Si le blackout reste une éventualité en cas de piratage, le demande de rançons est l’option la plus probable. "La destruction d’une installation ou la mise hors service du réseau est peu envisageable sauf en cas de dégradations des relations géopolitiques. Les demandes de rançon sont souvent l’œuvre d’hackers indépendants", indique le responsable informatique d’une entreprise valaisanne active dans le secteur, qui s’exprime sous couvert de l’anonymat.

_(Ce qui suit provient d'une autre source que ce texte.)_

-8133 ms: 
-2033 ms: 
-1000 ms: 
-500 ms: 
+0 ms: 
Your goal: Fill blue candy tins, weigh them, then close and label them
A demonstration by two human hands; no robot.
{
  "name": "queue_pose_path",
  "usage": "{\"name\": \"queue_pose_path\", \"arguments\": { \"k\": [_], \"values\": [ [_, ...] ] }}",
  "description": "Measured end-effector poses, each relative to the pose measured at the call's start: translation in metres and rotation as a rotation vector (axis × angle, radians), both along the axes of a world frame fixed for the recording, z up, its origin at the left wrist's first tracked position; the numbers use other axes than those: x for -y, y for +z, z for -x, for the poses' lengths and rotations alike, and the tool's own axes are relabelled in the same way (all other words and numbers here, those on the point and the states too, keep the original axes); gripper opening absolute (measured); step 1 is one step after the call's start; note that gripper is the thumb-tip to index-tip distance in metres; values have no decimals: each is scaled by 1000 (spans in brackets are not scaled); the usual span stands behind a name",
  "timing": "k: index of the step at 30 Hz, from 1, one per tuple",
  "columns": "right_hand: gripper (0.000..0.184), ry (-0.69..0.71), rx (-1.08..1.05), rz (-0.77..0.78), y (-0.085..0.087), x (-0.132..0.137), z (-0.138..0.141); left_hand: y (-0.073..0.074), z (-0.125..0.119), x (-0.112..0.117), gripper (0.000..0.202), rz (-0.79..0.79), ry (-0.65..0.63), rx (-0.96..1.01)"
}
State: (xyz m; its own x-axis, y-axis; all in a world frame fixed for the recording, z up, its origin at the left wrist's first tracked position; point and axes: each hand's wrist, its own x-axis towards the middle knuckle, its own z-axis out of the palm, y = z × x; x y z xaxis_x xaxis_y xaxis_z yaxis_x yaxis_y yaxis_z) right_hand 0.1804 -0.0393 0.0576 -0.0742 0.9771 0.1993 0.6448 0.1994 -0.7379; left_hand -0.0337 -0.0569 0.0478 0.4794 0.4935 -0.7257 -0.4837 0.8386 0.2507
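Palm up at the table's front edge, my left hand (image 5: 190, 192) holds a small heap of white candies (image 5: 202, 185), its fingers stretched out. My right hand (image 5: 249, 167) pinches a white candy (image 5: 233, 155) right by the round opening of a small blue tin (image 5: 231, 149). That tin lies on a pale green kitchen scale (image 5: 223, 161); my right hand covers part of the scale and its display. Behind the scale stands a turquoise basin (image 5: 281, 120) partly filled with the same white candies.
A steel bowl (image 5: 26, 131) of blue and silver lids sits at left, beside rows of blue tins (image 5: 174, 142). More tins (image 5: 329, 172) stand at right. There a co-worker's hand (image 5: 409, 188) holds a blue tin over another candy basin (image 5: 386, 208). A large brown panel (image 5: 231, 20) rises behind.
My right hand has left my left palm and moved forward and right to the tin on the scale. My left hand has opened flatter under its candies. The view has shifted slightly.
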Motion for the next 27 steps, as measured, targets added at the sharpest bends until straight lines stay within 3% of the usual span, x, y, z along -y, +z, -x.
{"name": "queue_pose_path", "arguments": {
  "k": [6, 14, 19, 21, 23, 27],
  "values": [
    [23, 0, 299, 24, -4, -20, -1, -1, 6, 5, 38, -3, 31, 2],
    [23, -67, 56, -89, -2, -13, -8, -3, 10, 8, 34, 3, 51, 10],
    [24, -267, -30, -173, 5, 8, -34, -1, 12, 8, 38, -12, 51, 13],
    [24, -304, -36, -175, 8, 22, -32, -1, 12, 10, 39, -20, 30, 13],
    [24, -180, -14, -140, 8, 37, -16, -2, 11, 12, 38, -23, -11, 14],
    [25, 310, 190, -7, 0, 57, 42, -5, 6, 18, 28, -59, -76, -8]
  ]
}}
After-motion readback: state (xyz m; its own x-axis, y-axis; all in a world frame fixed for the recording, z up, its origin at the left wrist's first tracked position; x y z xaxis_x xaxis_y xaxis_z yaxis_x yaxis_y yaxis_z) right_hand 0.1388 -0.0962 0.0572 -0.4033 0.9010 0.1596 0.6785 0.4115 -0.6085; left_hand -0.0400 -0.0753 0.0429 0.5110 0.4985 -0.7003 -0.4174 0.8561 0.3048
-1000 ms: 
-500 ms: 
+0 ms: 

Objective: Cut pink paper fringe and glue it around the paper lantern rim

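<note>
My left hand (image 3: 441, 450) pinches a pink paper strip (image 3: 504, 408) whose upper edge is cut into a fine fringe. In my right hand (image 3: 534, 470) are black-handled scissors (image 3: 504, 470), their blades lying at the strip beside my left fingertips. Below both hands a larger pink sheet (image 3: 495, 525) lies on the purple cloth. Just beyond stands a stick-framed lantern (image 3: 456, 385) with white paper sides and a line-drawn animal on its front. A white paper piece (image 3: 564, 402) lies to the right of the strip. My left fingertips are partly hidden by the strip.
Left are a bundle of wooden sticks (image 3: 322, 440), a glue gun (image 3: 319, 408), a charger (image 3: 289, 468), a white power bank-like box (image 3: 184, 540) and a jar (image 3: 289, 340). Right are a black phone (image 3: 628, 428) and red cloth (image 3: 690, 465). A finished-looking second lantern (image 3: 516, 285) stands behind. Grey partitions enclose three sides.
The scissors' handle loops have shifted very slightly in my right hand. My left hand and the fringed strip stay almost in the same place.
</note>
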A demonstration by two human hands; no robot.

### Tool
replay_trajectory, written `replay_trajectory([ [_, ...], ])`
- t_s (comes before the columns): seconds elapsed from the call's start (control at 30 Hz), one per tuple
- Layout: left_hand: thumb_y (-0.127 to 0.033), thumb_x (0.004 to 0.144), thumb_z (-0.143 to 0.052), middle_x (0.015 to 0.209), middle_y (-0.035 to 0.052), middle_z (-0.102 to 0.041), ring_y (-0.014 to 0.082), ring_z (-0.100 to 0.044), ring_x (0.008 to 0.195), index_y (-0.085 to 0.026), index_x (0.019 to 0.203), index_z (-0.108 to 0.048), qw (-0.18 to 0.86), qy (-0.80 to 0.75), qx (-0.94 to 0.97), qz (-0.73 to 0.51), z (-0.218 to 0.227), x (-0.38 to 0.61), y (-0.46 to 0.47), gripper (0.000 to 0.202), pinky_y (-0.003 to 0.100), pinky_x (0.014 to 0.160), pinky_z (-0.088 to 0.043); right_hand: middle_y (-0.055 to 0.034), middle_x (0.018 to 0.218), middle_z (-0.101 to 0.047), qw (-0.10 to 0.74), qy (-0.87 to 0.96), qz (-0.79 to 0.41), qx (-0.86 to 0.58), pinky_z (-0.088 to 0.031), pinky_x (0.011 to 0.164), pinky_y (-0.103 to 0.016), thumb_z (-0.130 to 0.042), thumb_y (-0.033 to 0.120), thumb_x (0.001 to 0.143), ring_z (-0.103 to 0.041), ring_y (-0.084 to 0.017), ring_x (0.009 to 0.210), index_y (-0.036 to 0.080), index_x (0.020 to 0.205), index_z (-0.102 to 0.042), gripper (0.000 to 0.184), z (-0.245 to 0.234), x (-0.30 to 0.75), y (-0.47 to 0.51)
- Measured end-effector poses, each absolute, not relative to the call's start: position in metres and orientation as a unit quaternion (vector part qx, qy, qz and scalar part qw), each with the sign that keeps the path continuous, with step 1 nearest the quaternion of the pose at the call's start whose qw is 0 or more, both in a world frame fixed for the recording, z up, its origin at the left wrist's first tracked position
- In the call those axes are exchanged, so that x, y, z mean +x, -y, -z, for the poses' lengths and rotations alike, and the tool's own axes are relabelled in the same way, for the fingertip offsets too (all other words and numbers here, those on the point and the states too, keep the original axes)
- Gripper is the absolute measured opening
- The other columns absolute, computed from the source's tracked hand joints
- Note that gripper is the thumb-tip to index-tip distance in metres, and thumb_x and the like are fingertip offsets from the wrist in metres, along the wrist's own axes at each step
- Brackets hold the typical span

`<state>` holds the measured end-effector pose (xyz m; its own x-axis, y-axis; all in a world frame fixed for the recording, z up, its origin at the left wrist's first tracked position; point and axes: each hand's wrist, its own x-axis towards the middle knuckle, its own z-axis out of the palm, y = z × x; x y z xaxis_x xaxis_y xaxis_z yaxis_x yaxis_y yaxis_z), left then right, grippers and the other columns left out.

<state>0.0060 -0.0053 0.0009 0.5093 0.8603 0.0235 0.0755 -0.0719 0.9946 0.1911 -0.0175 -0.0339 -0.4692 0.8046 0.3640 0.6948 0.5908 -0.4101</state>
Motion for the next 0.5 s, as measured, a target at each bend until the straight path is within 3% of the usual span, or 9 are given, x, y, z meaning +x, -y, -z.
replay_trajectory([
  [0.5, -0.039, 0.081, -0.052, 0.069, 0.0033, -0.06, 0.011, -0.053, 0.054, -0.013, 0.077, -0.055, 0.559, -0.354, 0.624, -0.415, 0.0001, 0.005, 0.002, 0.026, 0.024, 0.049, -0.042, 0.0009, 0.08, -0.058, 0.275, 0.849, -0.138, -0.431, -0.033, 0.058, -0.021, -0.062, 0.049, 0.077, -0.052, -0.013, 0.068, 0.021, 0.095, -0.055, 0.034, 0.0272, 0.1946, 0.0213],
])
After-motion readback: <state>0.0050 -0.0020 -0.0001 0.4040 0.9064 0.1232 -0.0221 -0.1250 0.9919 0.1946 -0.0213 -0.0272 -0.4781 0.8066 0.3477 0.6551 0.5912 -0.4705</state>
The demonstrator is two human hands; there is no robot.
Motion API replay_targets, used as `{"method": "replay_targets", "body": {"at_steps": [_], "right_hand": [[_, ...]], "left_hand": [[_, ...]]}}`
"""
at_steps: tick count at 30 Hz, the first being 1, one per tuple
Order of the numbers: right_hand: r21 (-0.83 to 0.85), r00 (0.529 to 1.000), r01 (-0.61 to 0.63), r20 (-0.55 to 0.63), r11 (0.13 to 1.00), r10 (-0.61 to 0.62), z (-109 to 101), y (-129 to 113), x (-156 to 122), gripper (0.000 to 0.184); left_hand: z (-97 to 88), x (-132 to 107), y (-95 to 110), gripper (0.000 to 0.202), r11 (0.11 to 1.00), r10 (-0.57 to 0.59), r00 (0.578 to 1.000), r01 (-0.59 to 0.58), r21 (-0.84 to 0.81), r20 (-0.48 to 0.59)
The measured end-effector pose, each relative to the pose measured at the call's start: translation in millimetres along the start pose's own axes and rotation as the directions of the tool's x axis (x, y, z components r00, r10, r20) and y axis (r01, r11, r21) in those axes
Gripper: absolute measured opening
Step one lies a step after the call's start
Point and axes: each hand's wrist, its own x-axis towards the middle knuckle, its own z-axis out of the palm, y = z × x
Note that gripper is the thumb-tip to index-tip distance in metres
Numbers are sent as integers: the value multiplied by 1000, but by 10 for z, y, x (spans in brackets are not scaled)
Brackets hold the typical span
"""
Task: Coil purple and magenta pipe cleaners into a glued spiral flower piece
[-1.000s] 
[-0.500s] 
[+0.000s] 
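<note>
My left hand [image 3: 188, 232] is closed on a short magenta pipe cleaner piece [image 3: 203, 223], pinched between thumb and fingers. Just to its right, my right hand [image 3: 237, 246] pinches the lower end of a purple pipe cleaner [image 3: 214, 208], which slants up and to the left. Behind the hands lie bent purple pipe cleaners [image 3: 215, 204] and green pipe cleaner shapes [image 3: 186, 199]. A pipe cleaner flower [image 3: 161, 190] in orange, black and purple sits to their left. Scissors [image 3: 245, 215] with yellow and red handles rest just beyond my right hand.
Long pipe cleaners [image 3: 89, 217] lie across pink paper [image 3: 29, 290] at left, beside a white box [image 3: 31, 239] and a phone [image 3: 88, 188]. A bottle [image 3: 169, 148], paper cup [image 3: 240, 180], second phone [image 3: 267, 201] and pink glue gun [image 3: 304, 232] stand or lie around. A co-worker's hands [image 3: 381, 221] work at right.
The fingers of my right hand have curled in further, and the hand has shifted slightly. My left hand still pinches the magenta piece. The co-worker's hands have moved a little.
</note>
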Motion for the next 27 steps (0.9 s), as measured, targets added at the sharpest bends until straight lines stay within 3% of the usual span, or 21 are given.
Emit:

Le blackout n’est toutefois pas complètement utopique à en croire Fabrice Gillioz d’OIKEN.
« Le scénario du blackout est envisageable et donc envisagé par notre entreprise. »
Fabrice Gillioz
Oiken assure pouvoir faire face à un blackout. "Il faudrait temporairement revenir à une manière de distribuer l’énergie plus historique en enlevant les outils informatiques", explique Fabrice Gillioz. Le scénario de blackout convainc aussi Stéphane Genoud, professeur en Management de l’énergie à la HES-SO Valais-Wallis : "La Suisse fait face à un manque d’électricité notamment l’hiver. Cette faiblesse de production ajoutée à une faiblesse de sécurité va inévitablement amener à un blackout." Stéphane Genoud met en garde contre les conséquences d’une coupure générale d’électricité : "Vous prenez le PIB de la Suisse et vous le divisez par 365. Ce montant correspond à la perte économique par jour en cas de blackout."
Précisons que ce rapport de l’OFEN sur la cybersécurité des entreprises électriques ne prend pas en compte la sûreté des centrales nucléaires.
Le Valais a révisé son analyse cantonale des risques l'an dernier. Le Canton a rétrogradé les tremblements de terre en 2e position. Désormais la menace qui plane le plus sur le Valais est celle d'une vaste panne électrique. La panne que redoute l'OCRI - l'Observatoire cantonal des risques - est de très grande ampleur. Il s'agirait d'un blackout européen d'une semaine qui pourrait être ravageur tant notre société est aujourd'hui connectée. Ce scénario ne relève pas du fantasme. Le 28 septembre 2003, un dimanche à 3h30 du matin, toute l'Italie, Sardaigne exceptée, s'était retrouvée dans le noir complet. A l'origine de cette coupure de courant : la chute d'un arbre en Suisse qui avait ensuite, provoqué des pannes en cascade.